* **What this task involves**
Once you find the line containing "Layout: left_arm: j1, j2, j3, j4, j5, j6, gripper" in the data below, copy it and each following line exactly, up to and including the line containing "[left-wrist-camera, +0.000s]", and nothing else.

* **Input data**
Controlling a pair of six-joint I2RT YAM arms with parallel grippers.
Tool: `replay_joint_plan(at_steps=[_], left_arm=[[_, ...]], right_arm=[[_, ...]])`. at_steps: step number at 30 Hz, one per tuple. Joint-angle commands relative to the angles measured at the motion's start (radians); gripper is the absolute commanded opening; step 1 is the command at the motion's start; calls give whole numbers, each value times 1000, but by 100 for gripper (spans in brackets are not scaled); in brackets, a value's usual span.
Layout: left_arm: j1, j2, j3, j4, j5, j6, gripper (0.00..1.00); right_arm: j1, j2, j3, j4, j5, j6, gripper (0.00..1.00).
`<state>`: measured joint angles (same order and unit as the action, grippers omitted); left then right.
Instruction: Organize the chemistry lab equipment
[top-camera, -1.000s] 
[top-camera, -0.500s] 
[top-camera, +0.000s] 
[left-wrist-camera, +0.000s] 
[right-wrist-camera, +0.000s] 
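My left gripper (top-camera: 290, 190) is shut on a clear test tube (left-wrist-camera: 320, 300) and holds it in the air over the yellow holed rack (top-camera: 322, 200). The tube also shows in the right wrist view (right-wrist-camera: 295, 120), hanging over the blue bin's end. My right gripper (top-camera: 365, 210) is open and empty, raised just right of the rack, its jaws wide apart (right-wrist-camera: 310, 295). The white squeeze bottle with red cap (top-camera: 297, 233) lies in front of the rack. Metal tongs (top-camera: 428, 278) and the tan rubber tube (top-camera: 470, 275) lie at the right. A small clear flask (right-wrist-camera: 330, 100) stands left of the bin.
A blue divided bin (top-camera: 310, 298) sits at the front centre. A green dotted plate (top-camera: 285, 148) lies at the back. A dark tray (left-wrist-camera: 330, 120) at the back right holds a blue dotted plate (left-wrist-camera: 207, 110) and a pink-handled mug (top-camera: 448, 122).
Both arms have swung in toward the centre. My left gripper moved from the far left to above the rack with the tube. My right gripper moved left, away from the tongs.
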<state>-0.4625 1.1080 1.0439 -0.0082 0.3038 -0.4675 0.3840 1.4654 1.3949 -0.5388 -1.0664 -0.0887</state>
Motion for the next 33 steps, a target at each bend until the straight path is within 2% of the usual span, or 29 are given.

* **Problem solution**
Layout: left_arm: j1, j2, j3, j4, j5, j6, gripper (0.00..1.00); right_arm: j1, j2, j3, j4, j5, j6, gripper (0.00..1.00).
`<state>`: measured joint angles (same order and unit as the action, grippers omitted); left then right.
Instruction: Organize the chemistry lab equipment
[top-camera, -1.000s] 
[top-camera, -0.500s] 
[top-camera, +0.000s] 
[left-wrist-camera, +0.000s] 

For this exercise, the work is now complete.